A week after Oriana died, Elissa cut her hair off. Two feet of curly hair spattered into the dust. Duncan had watched her with a strange expression, almost amused, but made no commentary. Somewhere near the Maker's bosom, her mother wailed in horror. They had powdered and perfumed her, soaked her skin in lemon and her hair in lye, varnished her bitten off fingernails and shaped her boyish frame with padded corsets to make her a lady perfect for Lord Nathaniel Howe and yet—

She was shorn-haired and freckled and Alistair loved her in spite of it. (And Nate had never cared.) So what was it all for? What was the point in being a woman?

"You're a million miles away again," Alistair observed, crushing the dried-up leaf in his fist. "Not still thinking about Maric, I hope." He teased, but there was an edge of worry in his eyes.

"No. I was thinking that you love me."

"I do." He smiled. It was nice. His pupils were large in the waning light. "Feeling sentimental, my dear?"

"I suppose I am. It's been a long while since we did this." She blinked. "How long, do you think?"

"Three, maybe four weeks."

She sat up. "Ah, shit."

Alistair's eyebrows shot up. "What?"

"I forgot… I haven't taken. Leliana's potion, I mean. I haven't taken it since the last time we had sex."
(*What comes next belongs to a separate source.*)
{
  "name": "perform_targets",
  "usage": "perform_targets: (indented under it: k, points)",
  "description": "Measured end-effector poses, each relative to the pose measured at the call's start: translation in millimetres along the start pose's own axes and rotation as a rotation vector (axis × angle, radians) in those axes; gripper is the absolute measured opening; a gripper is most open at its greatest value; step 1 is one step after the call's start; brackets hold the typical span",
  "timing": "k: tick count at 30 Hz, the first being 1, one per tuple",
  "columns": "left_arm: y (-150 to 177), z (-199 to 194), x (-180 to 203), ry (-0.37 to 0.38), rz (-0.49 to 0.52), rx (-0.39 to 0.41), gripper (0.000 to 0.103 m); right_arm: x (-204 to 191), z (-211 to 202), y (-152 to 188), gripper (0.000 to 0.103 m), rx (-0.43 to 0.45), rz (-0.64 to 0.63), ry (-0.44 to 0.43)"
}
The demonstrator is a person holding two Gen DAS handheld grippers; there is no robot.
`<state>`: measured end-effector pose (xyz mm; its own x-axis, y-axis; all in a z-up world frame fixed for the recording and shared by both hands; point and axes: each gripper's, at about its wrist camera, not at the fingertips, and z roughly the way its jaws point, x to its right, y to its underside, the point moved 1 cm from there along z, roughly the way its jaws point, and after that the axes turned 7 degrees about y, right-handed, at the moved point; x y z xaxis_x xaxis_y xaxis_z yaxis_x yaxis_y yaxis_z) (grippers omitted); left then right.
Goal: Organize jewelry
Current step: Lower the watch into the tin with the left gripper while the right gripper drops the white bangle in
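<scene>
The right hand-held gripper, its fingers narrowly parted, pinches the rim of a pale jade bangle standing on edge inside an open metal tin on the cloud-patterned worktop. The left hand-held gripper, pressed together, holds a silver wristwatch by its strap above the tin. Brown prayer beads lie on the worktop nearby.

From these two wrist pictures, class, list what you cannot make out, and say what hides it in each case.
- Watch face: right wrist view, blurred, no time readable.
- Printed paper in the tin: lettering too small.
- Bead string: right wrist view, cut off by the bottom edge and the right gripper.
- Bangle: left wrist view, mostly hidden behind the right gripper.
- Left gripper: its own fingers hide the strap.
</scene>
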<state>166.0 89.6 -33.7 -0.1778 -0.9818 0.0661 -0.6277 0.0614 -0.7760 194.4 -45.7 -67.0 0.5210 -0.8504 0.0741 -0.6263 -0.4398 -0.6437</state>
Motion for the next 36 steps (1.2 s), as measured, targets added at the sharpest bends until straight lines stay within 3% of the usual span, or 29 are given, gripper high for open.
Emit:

"Oh." He swallowed. "Maybe it doesn't matter?"

"Doesn't matter? Of course it matters! I can't have a baby during a Blight! I'm the fucking Warden!" She lept to her feet, dragging her cloak behind her. It was all wet up the backside from the damp earth. Her smalls were still wrapped around one ankle, stripping her of the last of her dignity. 'Shit. SHIT,' she thought. Something wet drooled down her thigh, cooling in the air.

Alistair followed her up, tucking himself back inside his breeches as he went. Maker's breath. "Lis. Lissie. Don't panic." He reached out to comfort her, but apparently thought better of it when she whipped around to look at him. His hands hung stupidly in the air.

"Of course I'm going to bloody well panic, Alistair. Of all the stupid…"

"Wardens can't have children," he blurted.

"What? No. Why?"

"It's just something… they told me. I should have told you. I meant to tell you. Um, one Warden yes, two Wardens no."

"Why?" she repeated, trying to cut through his nervous chatter.

"I… You see, they only told me to make fun. Because I was a templar, and a… a virgin." He managed to say the word without turning totally pink. "I was too… I couldn't… I didn't ask the specifics."

"I see."

"There weren't any female Wardens in Ferelden, anyway. There was an elf, um, Tamarel, before me. She was the only one. At the time I thought—" his eyes widened as he remembered. "Nevermind what I thought, I was being a prick. Obviously, there are female Wardens."

There was a buzzing sound, growing to a soft roar. Her ears were ringing, she recognized belatedly. For an astounding second, she thought she could hear the voice of a child on the road. She spun in that direction— nothing. Bleed-through from the soulbind. Alistair's garden. He was still talking. Lissa couldn't really hear him. He was apologizing, tripping over his own tongue.

"Stop," she said, raising her fist to cut him off. Maker, she wanted to hit him. It would not help things, but she might feel better. "I need to tell you something."